Task brief.
Wherever a picture sits, omit it. Output the rest of the listing exactly.

Materials provided.

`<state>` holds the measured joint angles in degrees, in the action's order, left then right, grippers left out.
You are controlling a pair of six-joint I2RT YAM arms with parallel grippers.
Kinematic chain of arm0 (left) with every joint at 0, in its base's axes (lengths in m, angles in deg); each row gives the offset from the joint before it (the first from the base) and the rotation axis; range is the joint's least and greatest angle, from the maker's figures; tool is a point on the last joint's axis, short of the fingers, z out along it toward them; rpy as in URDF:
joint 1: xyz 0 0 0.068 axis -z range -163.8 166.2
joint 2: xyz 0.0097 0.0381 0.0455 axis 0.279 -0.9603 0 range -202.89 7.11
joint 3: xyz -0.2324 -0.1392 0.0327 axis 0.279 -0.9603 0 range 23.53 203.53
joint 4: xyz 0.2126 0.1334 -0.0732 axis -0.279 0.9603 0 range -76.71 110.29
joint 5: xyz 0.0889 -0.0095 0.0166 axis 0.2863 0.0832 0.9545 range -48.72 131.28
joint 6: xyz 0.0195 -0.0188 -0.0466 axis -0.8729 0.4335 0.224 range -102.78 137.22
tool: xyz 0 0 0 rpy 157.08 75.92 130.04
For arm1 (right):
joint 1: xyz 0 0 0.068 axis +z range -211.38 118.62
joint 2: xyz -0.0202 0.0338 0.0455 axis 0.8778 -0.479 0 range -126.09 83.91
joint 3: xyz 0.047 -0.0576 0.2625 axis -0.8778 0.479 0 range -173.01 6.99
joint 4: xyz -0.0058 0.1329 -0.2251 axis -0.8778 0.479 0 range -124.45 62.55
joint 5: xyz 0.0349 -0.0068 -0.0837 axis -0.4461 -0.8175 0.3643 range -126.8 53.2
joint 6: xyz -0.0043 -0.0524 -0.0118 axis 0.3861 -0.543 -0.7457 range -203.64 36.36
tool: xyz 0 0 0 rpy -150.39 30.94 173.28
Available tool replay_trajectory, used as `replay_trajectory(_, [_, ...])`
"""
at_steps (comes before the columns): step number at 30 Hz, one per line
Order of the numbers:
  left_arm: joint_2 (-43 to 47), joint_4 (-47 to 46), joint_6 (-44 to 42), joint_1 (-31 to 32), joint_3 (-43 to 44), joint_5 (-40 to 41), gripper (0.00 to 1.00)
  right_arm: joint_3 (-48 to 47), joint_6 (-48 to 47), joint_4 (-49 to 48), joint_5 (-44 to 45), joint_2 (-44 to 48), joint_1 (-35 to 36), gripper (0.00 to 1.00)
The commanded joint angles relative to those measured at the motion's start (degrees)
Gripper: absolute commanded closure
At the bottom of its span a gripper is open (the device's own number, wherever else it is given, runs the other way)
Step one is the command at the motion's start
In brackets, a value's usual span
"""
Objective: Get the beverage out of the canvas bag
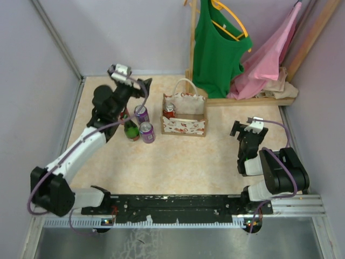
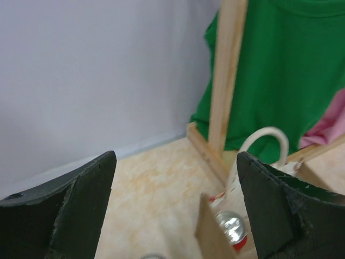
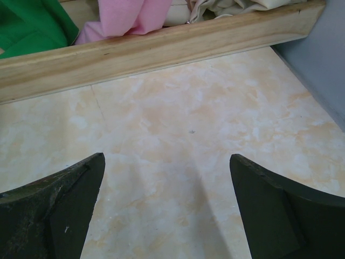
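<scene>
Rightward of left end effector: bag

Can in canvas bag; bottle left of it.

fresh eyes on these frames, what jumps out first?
The bright green top and pink garment hanging on the wooden rack at back right catch the eye first. Mid-table stands the canvas bag with a red can inside its left end. Just left of it stand two purple cans and a green bottle, with the left gripper open close by.
</scene>
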<state>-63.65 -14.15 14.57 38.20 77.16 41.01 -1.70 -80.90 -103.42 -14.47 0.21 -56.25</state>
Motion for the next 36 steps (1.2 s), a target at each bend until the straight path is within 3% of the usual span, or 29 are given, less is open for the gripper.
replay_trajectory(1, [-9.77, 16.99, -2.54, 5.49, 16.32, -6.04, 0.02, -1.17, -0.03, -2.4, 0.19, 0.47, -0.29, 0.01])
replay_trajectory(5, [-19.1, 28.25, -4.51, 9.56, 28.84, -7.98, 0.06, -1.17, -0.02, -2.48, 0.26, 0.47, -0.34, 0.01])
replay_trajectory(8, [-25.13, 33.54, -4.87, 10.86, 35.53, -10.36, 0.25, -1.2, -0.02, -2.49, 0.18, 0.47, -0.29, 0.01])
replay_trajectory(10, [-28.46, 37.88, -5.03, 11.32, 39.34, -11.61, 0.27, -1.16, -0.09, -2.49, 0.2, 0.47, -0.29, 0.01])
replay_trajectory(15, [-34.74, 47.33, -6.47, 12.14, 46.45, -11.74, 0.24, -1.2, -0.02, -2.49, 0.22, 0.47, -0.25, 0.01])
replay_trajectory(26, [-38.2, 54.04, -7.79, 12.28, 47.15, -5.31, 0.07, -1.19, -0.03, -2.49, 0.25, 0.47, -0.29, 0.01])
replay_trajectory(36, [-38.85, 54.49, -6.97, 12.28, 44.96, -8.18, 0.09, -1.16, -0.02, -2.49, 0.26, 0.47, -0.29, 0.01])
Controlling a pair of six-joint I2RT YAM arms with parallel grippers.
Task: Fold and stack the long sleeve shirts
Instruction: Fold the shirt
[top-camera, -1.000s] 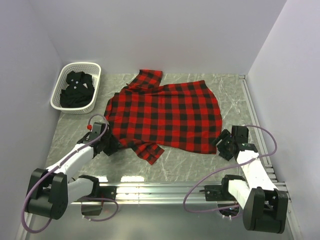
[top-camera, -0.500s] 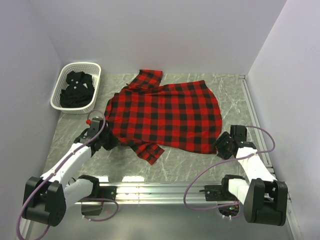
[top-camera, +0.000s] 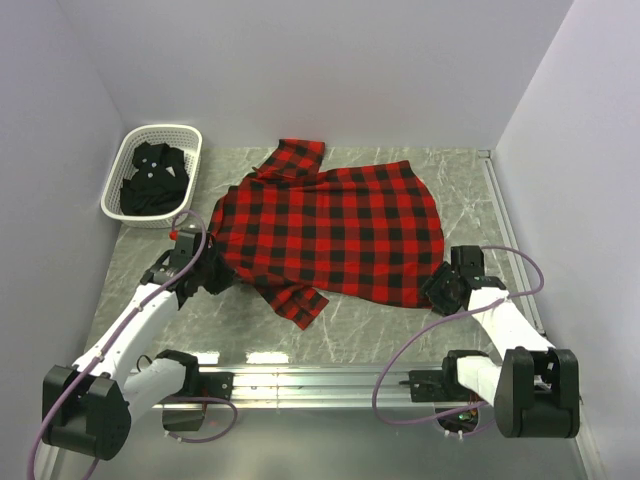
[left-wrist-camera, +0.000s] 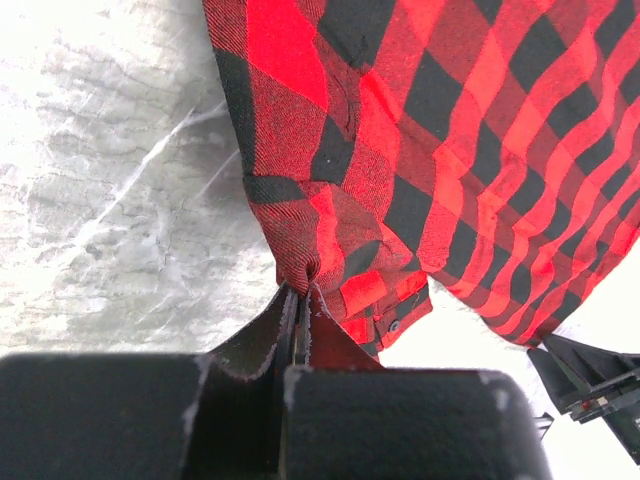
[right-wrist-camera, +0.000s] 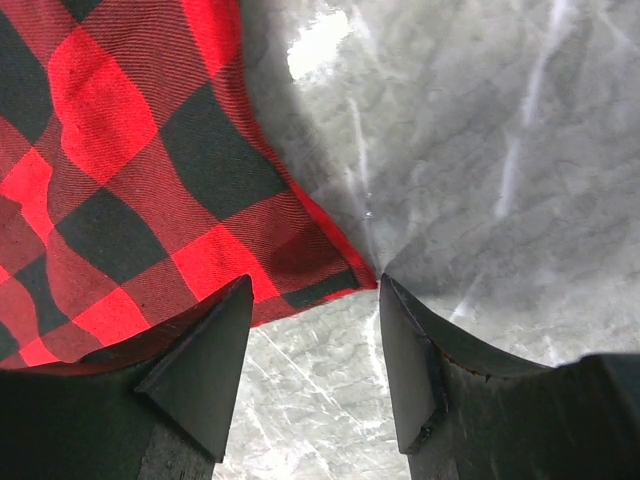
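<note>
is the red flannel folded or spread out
Spread out: the red flannel lies flat across the table, body unfolded.

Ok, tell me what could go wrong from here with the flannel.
1. The left pincer is shut on only a small bunched pinch of the red-and-black flannel; a pull may slip it free.
2. The right pincer is open, with just the hem corner in its gap; closing may miss the cloth.
3. If the left lifts alone, the shirt would likely skew and wrinkle.
</note>
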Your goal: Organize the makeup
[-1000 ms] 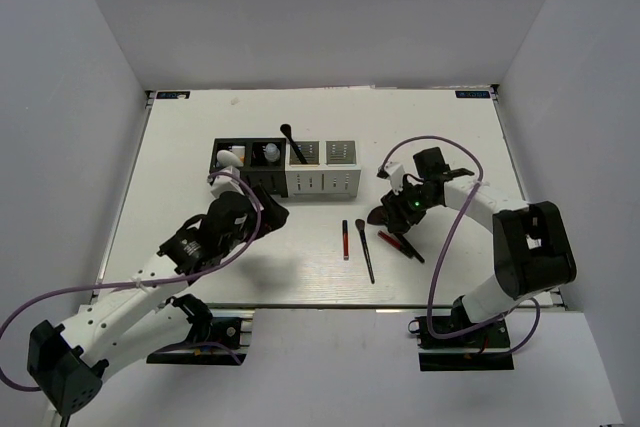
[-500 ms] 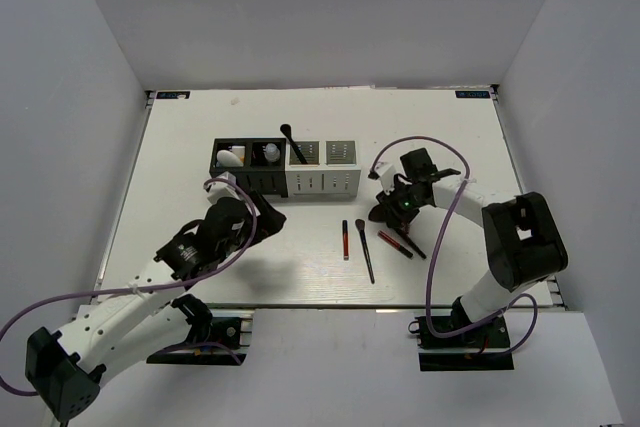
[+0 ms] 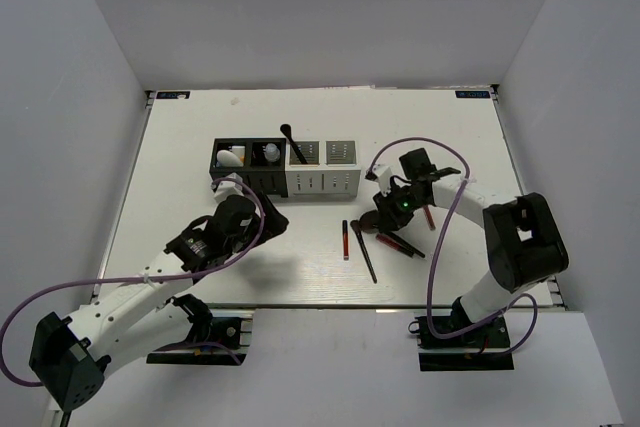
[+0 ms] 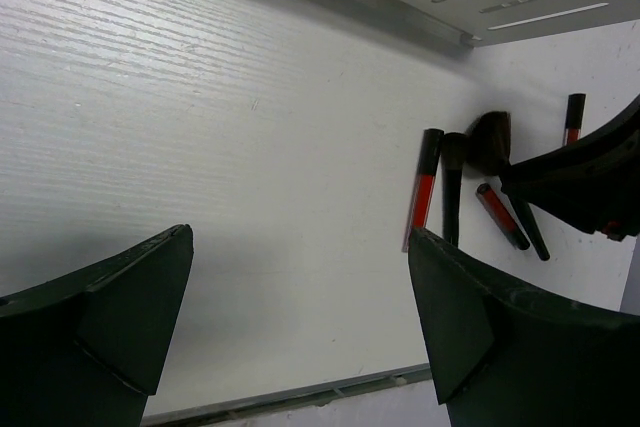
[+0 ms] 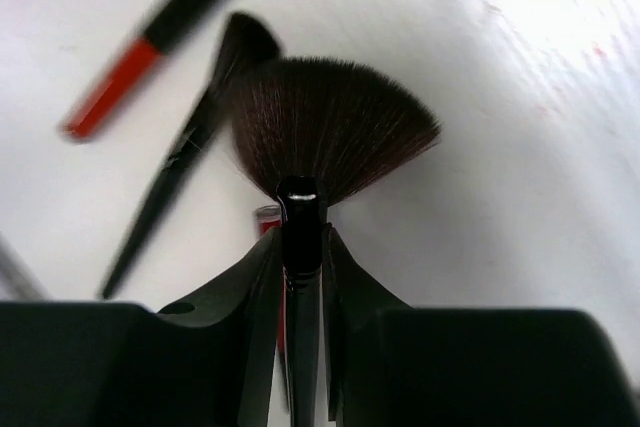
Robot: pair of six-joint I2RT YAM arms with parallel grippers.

Response below.
`<state>` holds the measured joint angles in degrees, in the action's order, left then right, grippers left out.
You are controlling a pair of six-joint I2RT YAM arms with parallel grippers.
Kinematic chain of arm0 (left) with every joint at 0, in its base's axes (lengths in m, angles in deg); each row gives the offset from the joint before it (the first from the base) and the rotation axis; range is the joint's least and greatest angle, from the maker's figures; tool is a point on the last joint's axis, short of the fingers, z out along it toward them; rpy as in URDF:
joint 1: xyz 0 0 0.068 axis -z range -163.8 166.2
joint 2: xyz 0.0097 0.0381 0.0455 axis 0.279 -0.9603 0 range -202.89 7.11
joint 3: xyz -0.2324 -0.1392 0.0327 axis 0.279 -0.9603 0 range 23.53 203.53
joint 4: xyz 0.2126 0.1334 -0.0732 axis -0.279 0.9603 0 range -76.71 110.29
joint 5: xyz 0.0889 -0.0095 0.0166 axis 0.2863 0.0832 0.9545 range -48.72 131.28
joint 6: xyz 0.0195 -0.0188 -0.0466 axis -0.8729 0.4335 0.224 range -102.78 137.22
tool: xyz 0 0 0 rpy 157.08 75.92 130.04
For arm1 (right):
joint 1: xyz 0 0 0.068 axis +z range -211.38 118.62
joint 2: xyz -0.0202 0.0338 0.0455 axis 0.8778 -0.479 0 range -126.09 83.91
joint 3: xyz 0.047 -0.0576 0.2625 axis -0.8778 0.479 0 range -173.01 6.99
joint 4: xyz -0.0058 0.1329 -0.2251 axis -0.8778 0.479 0 range -124.45 62.55
joint 5: xyz 0.0349 -0.0068 -0.0837 axis -0.4461 -0.8175 0.3643 range -126.8 53.2
joint 6: xyz -0.0043 -0.0524 -0.0118 axis 0.3861 -0.543 -0.7457 range -203.64 36.36
tool: xyz 0 0 0 rpy -150.39 30.94 173.28
Available tool replay_trajectory, used as `replay_trajectory(_, [_, ...])`
"""
at_steps (comes before the columns): step number at 30 Hz, one per line
Order of the numbers:
  left_arm: joint_2 (-43 to 47), joint_4 (-47 to 46), joint_6 (-44 to 42), joint_1 (-31 to 32), joint_3 (-43 to 44), joint_5 (-40 to 41), gripper (0.00 to 1.00)
  right_arm: joint_3 (-48 to 47), joint_6 (-48 to 47), joint_4 (-49 to 48), joint_5 (-44 to 45), joint_2 (-44 to 48), joint_1 (-35 to 36), gripper (0.00 to 1.00)
The commanded joint angles relative to those measured at the motion's start (degrees)
Gripper: absolute commanded closure
At the bottom of its span a gripper is open (the device's own number, wherever else it is given, runs the other way)
Step one is the command at the motion's start
In brackets, a value's usual span
"""
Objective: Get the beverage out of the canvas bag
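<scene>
Rightward of left end effector: bag

Can in canvas bag; bottle left of it.

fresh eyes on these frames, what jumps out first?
The bright green top and pink garment hanging on the wooden rack at back right catch the eye first. Mid-table stands the canvas bag with a red can inside its left end. Just left of it stand two purple cans and a green bottle, with the left gripper open close by.
</scene>
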<state>-63.65 -14.15 14.57 38.20 77.16 41.01 -1.70 -80.90 -103.42 -14.47 0.21 -56.25</state>
Motion for the next 36 steps (1.2 s), a target at each bend until the straight path is within 3% of the usual span, or 29 are given, less is open for the gripper.
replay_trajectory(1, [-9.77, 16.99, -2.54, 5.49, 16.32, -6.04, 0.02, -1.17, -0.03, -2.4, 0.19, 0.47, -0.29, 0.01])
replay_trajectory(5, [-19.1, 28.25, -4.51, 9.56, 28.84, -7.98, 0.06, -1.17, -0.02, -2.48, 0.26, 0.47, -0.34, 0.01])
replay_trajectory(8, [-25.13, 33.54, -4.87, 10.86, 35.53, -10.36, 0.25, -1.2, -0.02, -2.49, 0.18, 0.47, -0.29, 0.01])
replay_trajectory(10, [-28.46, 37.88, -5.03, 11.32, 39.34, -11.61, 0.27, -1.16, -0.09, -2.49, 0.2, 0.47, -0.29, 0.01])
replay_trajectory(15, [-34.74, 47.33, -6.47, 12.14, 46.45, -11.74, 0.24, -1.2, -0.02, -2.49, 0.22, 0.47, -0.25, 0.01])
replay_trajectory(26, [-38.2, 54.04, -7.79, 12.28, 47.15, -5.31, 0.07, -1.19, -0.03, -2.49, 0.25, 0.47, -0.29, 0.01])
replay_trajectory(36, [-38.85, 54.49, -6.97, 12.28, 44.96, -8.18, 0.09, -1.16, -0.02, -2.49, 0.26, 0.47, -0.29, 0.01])
Controlling a pair of six-joint I2RT YAM arms with parallel grippers.
Task: Fold and stack the long sleeve shirts
Instruction: Fold the shirt
[top-camera, -1.000s] 
[top-camera, -0.500s] 
[top-camera, +0.000s] 
[left-wrist-camera, +0.000s] 
[right-wrist-camera, +0.000s] 
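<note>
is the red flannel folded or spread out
Spread out: the red flannel lies flat across the table, body unfolded.

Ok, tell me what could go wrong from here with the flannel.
1. The left pincer is shut on only a small bunched pinch of the red-and-black flannel; a pull may slip it free.
2. The right pincer is open, with just the hem corner in its gap; closing may miss the cloth.
3. If the left lifts alone, the shirt would likely skew and wrinkle.
</note>
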Your goal: Organize the makeup
[-1000 ms] 
[-500 ms] 
[+0 ms] 
[+0 ms] 
[+0 ms] 
Robot: pair of six-joint I2RT YAM arms with parallel grippers.

No more is needed for this exercise.